# Autograd

Autograd is a package within Pytorch and is used to calculate gradients. Gradients are essential for model optimization. Autograd handles all the computation for us.

In [1]:
# Imports

import torch

In [29]:
x = torch.randn(3, requires_grad=True)  # Random 1D tensor
print(x)  # Remember the requires_grad arg from tensors?
# Pytorch will maintain a computational graph for us.
# randn and rand are functionally similar
# randn draws values from a standard normal distribution (mean is 0, variance is 1)
# rand draws values from a uniform distribution i.e. range is [0, 1)
# Both return random tensors based on the values from the distributions, and dimensions passed

tensor([-0.9632,  0.7163, -0.7456], requires_grad=True)


In [30]:
y = x + 2  # This will calculate the gradient of y wrt x after the operation
y  # Notice the grad_fn attribute, which shows the function that calculated the gradient

tensor([1.0368, 2.7163, 1.2544], grad_fn=<AddBackward0>)

In [31]:
z = y * y * 2
z

tensor([ 2.1500, 14.7566,  3.1471], grad_fn=<MulBackward0>)

In [32]:
z = z.mean()
z

tensor(6.6846, grad_fn=<MeanBackward0>)

In [33]:
# And if we now want to calc the gradient:
z.backward()  # will calculate the gradient as dz/dx
# This will be stored in the grad attribute of x where gradients are stored
x.grad  # Shows the final calculated gradient
# All of the above only works if requires_grad is specified to be True

tensor([1.3824, 3.6217, 1.6726])

Notice how the `grad_fn` usually has a "Backward" in it. This is because the gradient is being calculated via BackPropagation for each operation performed. In the first case, `dy/dx` gradient is calculated for the operation `x + 2` in the function `AddBackward`, similarly `y * y * 2` for `dz/dy` in `MulBackward`, and so finally when we call `backward()` on `z`, all the grad functions combine and simplify to calculate the overall gradient for `x` in the form of `dz/dx`. We will discuss backpropagation more in detail in the next notebook. The gradient is calculated using a Jacobian vector matrix of partial derivatives which we multiply with a gradient vector to get the final gradients we want. This is also called the chain rule.
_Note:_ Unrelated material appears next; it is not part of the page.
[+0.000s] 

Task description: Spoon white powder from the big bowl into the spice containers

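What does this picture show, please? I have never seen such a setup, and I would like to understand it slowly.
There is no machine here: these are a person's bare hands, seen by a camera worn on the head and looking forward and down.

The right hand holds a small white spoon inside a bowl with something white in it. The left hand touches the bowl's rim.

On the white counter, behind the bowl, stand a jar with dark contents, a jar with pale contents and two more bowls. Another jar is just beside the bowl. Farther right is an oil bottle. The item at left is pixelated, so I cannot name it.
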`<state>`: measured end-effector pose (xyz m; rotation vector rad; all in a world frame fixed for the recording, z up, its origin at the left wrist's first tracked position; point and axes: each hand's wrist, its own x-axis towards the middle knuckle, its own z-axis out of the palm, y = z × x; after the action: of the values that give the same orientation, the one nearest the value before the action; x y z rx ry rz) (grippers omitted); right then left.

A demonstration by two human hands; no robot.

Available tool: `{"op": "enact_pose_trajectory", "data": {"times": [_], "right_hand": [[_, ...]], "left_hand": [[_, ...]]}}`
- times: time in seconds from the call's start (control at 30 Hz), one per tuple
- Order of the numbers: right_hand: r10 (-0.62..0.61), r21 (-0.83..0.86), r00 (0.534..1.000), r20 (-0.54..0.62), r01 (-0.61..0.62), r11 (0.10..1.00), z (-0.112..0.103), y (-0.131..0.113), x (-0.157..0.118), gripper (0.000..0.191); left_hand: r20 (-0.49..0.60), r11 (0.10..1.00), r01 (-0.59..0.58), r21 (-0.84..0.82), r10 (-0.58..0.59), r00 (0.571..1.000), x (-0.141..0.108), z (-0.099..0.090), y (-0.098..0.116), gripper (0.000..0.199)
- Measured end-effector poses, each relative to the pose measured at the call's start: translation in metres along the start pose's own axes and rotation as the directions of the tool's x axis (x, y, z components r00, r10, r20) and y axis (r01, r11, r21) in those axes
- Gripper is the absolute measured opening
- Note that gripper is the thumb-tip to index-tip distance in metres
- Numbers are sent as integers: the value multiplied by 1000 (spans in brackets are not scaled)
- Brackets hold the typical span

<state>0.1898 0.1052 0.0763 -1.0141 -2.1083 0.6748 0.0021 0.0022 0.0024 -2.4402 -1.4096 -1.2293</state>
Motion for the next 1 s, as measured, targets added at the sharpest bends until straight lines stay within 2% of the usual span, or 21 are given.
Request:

In the previous example z was a scalar so we didn't have to put any arguments in backward(). If we didn't call mean() on z, we would have to create a vector of the same size.


In [35]:
x = torch.randn(3, requires_grad=True)
print(x)
y = x + 2
print(y)
z = y * y * 2
print(z)
# z = z.mean()
# We are not calling mean
# We create a vector of the same dimensions as z
v = torch.tensor([0.1, 1.0, 0.001], dtype=torch.float32)
# Pass the vector to backward()
z.backward(v)  # Error without vector
print(x.grad)
# In the background this is a vector Jacobian product.
# If it is not a scalar we MUST give it a vector.
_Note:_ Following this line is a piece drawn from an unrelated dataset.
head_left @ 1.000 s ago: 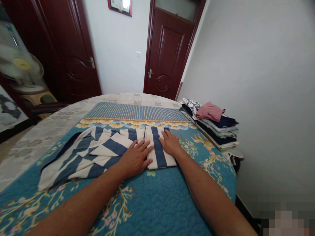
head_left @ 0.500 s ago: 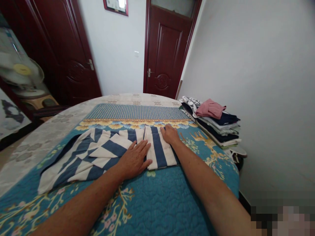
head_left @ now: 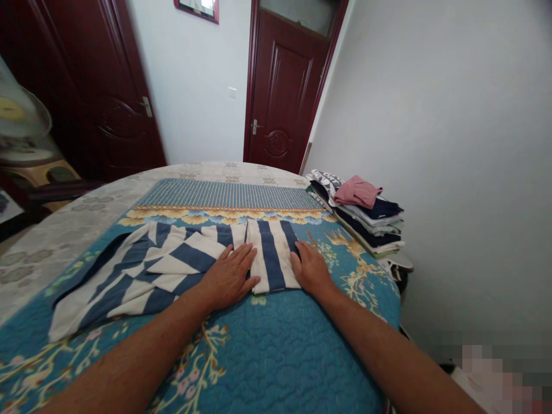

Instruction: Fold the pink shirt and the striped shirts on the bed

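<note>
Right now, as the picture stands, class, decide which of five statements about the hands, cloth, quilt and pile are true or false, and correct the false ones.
1. The left hand lies on the cloth. True.
2. The cloth is plain, with no pattern. False: it is striped blue and off-white.
3. A pink garment lies on the pile. True.
4. The pile has a hand on it. False: the right hand is at the cloth's right end.
5. The quilt lies under the cloth. True.
</note>
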Demonstrator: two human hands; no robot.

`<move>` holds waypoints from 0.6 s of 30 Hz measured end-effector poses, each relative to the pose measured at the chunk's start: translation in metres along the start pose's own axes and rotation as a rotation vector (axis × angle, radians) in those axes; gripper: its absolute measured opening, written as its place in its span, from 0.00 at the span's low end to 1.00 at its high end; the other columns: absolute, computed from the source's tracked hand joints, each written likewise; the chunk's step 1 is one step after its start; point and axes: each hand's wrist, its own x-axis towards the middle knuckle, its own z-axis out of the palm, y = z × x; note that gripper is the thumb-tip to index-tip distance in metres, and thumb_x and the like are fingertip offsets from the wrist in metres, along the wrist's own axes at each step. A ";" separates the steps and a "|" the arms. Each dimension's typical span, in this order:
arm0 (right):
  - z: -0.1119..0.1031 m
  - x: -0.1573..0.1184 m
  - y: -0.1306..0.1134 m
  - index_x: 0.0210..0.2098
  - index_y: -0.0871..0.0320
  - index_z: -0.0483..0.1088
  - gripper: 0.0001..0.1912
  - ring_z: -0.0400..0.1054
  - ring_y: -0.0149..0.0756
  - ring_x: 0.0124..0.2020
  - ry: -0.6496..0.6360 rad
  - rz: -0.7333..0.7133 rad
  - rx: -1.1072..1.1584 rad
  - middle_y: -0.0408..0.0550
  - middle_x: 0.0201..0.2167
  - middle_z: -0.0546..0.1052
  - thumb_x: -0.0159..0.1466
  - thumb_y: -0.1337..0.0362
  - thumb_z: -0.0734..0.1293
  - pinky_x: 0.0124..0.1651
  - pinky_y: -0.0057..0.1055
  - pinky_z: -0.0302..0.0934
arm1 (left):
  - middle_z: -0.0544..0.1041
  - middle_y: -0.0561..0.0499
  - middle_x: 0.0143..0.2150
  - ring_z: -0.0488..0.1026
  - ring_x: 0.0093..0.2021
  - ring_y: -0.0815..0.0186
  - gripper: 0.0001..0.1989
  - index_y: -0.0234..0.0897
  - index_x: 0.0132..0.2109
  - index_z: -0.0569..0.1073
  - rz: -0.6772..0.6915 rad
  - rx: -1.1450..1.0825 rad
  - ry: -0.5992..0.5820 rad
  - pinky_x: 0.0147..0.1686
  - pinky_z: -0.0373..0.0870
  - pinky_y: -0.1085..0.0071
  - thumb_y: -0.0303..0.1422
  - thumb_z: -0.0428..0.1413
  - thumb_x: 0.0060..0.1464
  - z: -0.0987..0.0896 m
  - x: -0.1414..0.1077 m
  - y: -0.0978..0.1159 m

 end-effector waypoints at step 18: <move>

tensor([-0.9073,  1.7299,  0.0849], requires_grad=True)
tensor([1.0927, 3.7299, 2.0849], grad_fn=<AddBackward0>)
tensor([ 2.3881, 27.8247,  8.6933], grad_fn=<MulBackward0>)
tensor([4.3709e-01, 1.4920e+01, 8.3394e-03])


We can prevent PyTorch from tracking history and calculating `grad_fn`. For example when updating weights during our training loop, this operation should not be a part of it. A complete example will be demonstrated in a later notebook.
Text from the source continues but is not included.